In the entries below, begin at the line that has "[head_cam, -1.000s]" and stop after the line that has "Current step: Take"; output those lines exactly, leaving out pictures.

########

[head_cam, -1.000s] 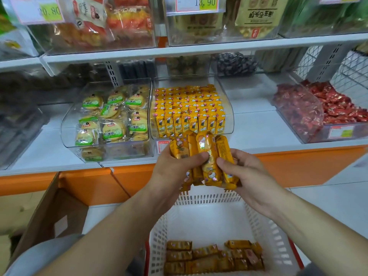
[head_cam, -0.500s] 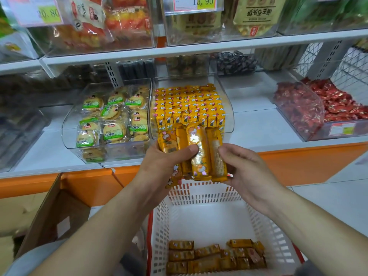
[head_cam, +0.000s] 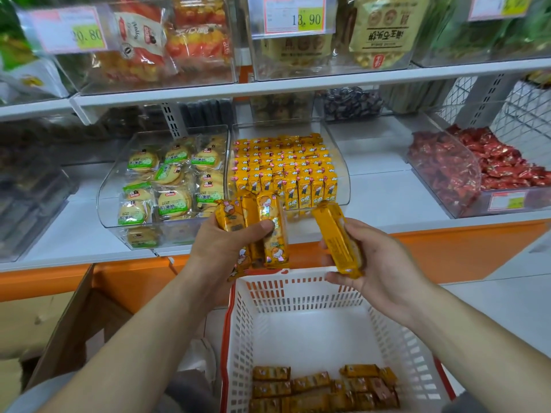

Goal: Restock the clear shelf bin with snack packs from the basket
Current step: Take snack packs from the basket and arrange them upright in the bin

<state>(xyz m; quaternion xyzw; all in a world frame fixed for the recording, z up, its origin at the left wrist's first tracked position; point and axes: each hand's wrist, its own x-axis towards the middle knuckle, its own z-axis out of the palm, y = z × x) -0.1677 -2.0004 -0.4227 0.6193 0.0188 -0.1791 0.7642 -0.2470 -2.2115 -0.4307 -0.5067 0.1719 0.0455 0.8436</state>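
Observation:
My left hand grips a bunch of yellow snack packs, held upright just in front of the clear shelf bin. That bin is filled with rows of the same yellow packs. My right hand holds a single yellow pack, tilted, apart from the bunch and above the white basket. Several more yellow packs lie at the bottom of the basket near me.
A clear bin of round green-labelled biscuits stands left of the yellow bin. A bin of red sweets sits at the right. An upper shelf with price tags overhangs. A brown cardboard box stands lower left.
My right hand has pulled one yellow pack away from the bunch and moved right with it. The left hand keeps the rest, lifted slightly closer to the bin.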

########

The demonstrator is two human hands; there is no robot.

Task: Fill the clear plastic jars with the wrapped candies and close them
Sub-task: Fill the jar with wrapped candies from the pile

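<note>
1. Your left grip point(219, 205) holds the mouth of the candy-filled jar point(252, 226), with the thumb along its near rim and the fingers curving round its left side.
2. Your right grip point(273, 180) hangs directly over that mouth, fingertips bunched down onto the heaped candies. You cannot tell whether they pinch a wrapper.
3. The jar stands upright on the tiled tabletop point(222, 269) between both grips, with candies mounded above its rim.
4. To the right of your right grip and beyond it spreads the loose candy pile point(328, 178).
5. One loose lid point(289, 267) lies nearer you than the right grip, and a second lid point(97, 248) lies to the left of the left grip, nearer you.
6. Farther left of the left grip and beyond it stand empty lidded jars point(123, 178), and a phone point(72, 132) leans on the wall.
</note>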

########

Task response >>
[head_cam, -1.000s] 
[head_cam, -0.500s] 
[head_cam, +0.000s] 

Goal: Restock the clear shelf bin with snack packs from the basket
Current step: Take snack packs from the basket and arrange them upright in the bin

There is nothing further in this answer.